Denim Goddard quickly realized college athletics are extremely different from high school.
From the increased number and severity of workouts to the time management struggles, she had to learn how to be responsible as she was living on her own for the first time as a freshman at Austin Peay State University in Clarksville, Tennessee.
“Athletically, it was a big change,” Goddard said. “I taught myself to hold myself with a lot of accountability.”
Goddard, Oglethorpe County’s former track and basketball star, improved in the triple and long jumps this spring after a slow start to her career during the indoor season last winter.
At the Atlantic Sun championships in May, she was seventh in the triple jump (37 feet, 2¼ inches) and 12th in the long jump (17-6¼). Both distances were improvements from the indoor championships, where she posted a 35-3¾ in the triple jump and 17-0 in the long jump.
She admitted that she’s more committed than she was at OCHS, despite the fact that she won state titles in both events her final two seasons with the Patriots.
Former track and field coach Tim Stoudenmire, who has since retired, remembers her as a playful girl who had to be forced to work hard. Although, that didn’t diminish her talent.
“Even as a ninth-grader, you knew that she was incredibly gifted,” he said. “She could fly.”
Goddard realized around her junior year that she wanted to sign with a Division I program, but knew she needed to make adjustments. She had to start putting in the work to pursue her dreams.
“No matter how good you are, you still have to work every single day and give it 100%,” Goddard said. “I move forward with that same mentality that no matter how you’re looking right now, you never know what could happen.”
She received a scholarship from APSU.
Both Goddard and Stoudenmire recognize the growth Goddard has experienced over the past year.
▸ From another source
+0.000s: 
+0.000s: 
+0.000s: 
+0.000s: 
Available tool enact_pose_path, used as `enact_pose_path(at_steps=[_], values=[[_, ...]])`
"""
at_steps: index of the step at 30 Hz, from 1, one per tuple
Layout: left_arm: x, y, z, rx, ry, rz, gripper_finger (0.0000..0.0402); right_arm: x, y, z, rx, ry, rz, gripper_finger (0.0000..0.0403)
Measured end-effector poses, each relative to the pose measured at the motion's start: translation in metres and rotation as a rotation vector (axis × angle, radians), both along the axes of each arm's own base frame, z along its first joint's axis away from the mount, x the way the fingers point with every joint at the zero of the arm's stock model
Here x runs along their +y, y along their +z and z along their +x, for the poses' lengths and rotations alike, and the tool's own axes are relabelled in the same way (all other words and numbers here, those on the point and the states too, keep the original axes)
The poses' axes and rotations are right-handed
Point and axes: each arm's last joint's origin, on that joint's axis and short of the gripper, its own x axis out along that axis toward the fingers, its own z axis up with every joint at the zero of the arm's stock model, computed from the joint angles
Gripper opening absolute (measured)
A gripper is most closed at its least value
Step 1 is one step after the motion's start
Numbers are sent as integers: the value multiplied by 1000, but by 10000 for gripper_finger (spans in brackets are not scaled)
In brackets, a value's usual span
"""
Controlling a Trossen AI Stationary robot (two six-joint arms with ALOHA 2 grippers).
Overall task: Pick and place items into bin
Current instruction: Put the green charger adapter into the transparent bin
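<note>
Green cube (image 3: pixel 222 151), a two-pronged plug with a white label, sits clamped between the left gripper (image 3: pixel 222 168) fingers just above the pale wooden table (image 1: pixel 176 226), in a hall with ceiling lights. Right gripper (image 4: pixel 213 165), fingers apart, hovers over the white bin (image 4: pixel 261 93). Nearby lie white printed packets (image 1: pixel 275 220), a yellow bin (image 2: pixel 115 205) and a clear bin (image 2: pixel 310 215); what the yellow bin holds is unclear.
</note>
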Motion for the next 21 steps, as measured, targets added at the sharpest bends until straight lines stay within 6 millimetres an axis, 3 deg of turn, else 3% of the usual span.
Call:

They keep in touch and Stoudenmire is proud of the athlete and person she is becoming.
“She grew from a skinny, little beanpole that just found everything to be funny into a very hard-working college athlete,” Stoudenmire said.
Goddard has a goal of competing in the Olympics and Stoudenmire thinks she could compete professionally after college.
“If me and you had bet in the ninth grade that she was going to jump Division I as a freshman in college, I would have lost that bet,” he said. “The time that she grew from freshman year in high school to freshman year in college was certainly exponential.”
Goddard, a criminal justice major, aspires to become a crime scene investigator in the future, but only after her track career is over.
“I have to put in the work, have trust and believe in God,” she said.